INSTRUCTIONS TO FOLLOW:
Going line by line through the records below, write out everything starting with the line containing "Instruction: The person" and going on through the line containing "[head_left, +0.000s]", exactly and inclusively. Pictures do not go in.

RECORDS TO USE:
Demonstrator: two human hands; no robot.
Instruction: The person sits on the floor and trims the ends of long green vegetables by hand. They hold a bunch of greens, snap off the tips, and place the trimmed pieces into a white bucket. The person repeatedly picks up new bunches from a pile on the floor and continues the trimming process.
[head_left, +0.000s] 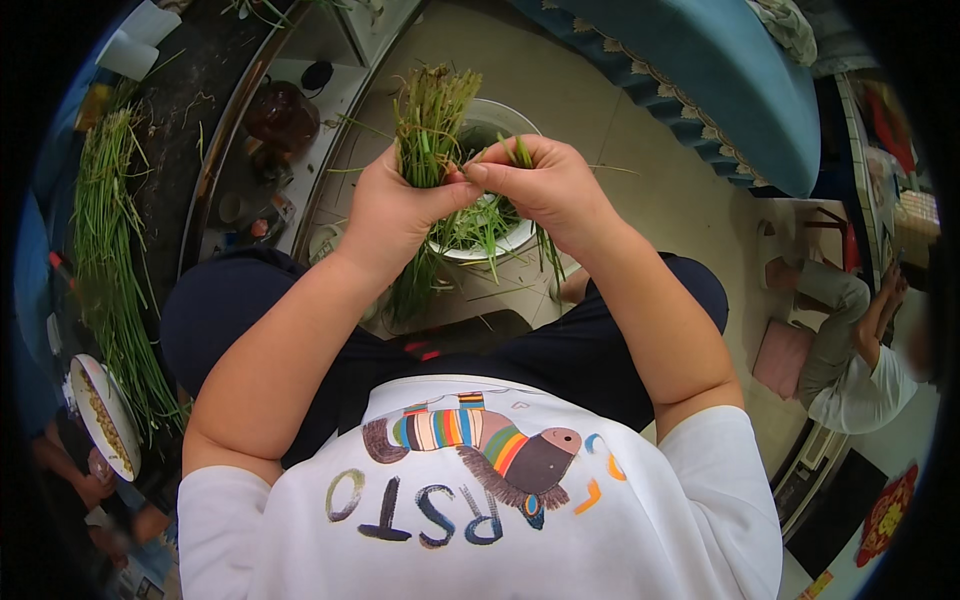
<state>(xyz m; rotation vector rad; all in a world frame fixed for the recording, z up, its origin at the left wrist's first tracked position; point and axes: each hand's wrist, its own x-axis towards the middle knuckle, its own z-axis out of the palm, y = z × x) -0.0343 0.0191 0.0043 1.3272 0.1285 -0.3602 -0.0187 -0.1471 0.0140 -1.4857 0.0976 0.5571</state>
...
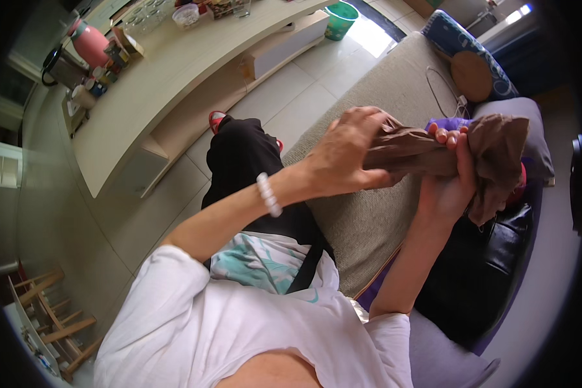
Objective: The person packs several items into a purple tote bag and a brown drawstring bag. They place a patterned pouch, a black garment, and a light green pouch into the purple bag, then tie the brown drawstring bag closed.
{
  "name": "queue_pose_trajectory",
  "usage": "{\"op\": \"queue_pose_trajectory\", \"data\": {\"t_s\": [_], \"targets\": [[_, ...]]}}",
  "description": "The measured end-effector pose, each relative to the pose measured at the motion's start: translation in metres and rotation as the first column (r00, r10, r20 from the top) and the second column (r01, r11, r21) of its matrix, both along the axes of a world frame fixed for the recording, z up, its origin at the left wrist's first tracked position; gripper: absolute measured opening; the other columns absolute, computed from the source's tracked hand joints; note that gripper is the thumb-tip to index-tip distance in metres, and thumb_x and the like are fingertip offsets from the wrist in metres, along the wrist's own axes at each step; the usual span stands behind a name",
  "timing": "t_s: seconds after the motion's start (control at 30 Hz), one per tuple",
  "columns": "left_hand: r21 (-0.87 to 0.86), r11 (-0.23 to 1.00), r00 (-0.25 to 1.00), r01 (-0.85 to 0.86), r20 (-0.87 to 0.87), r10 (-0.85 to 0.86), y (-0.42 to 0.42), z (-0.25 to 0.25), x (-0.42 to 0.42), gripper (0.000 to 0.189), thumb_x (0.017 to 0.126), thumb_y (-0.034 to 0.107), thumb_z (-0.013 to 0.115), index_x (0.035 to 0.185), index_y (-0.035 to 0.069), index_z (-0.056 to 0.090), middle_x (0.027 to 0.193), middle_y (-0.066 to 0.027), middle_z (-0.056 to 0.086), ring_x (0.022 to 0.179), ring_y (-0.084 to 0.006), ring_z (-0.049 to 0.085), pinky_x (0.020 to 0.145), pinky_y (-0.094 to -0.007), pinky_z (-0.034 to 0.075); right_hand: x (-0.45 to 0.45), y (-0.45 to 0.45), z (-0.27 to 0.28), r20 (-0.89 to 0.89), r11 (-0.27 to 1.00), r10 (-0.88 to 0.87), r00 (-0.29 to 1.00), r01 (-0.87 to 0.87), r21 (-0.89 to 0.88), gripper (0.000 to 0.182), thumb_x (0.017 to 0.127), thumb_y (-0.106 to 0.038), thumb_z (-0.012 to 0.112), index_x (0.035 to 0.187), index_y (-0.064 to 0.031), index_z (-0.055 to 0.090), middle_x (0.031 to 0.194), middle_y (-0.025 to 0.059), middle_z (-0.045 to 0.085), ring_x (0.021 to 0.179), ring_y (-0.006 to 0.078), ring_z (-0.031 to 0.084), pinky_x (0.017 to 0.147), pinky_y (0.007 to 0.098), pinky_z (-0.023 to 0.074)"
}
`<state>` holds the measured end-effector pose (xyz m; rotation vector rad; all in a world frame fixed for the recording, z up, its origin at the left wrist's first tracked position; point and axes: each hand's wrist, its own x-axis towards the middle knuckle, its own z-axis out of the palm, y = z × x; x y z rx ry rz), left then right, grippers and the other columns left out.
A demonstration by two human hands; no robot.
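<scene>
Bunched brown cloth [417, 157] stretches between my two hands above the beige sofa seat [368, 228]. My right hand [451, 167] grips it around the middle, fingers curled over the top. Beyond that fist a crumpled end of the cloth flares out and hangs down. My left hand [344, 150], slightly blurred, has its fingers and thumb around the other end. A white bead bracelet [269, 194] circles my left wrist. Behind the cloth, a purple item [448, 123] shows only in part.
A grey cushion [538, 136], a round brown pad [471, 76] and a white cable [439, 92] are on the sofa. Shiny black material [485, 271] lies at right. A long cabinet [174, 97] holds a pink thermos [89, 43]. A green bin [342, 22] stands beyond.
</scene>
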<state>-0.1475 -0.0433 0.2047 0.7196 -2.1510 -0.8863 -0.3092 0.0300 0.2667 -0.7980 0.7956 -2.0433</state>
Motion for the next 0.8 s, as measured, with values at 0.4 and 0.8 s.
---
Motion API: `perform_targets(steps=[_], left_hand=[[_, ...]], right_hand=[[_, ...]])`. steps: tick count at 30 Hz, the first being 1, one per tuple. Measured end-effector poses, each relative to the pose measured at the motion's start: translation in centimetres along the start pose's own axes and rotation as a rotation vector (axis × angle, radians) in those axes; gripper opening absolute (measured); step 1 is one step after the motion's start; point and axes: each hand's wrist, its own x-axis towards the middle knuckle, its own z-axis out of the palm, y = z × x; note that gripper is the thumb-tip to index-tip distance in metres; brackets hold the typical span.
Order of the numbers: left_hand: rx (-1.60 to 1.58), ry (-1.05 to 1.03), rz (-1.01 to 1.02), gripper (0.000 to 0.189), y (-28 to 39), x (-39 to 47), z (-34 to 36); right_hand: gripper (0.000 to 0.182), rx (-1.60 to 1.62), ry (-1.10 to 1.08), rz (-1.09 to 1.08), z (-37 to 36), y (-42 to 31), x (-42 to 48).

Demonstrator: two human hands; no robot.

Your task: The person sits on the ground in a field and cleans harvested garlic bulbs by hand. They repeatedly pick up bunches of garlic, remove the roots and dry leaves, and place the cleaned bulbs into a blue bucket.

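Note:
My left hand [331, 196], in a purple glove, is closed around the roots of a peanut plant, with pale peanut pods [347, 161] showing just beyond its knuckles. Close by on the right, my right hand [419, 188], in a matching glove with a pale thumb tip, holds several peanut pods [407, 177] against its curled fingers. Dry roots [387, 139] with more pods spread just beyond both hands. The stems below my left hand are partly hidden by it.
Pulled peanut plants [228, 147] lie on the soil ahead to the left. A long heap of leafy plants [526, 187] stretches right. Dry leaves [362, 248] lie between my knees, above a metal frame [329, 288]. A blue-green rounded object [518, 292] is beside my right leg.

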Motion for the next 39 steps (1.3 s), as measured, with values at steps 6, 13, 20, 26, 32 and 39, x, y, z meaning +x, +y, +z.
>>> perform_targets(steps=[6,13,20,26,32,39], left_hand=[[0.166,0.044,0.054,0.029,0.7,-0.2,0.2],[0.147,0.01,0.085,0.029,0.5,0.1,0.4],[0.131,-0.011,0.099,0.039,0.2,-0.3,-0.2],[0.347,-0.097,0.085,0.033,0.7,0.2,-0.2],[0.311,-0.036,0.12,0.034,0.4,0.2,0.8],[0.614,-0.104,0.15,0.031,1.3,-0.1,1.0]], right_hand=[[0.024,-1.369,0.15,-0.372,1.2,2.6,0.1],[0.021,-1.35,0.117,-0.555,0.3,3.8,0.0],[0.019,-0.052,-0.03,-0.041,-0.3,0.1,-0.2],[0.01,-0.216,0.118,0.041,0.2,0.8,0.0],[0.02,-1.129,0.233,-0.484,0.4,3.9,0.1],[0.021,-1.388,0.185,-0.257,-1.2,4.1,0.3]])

RESPONSE TO THE EXERCISE:
Instruction: The person sits on the floor and trims the ends of long green vegetables by hand. They hold a bunch of greens, snap off the tips, and place the trimmed pieces into a white bucket. The person repeatedly picks up new bunches from a pile on the floor and continues the trimming process.
[head_left, +0.000s] 

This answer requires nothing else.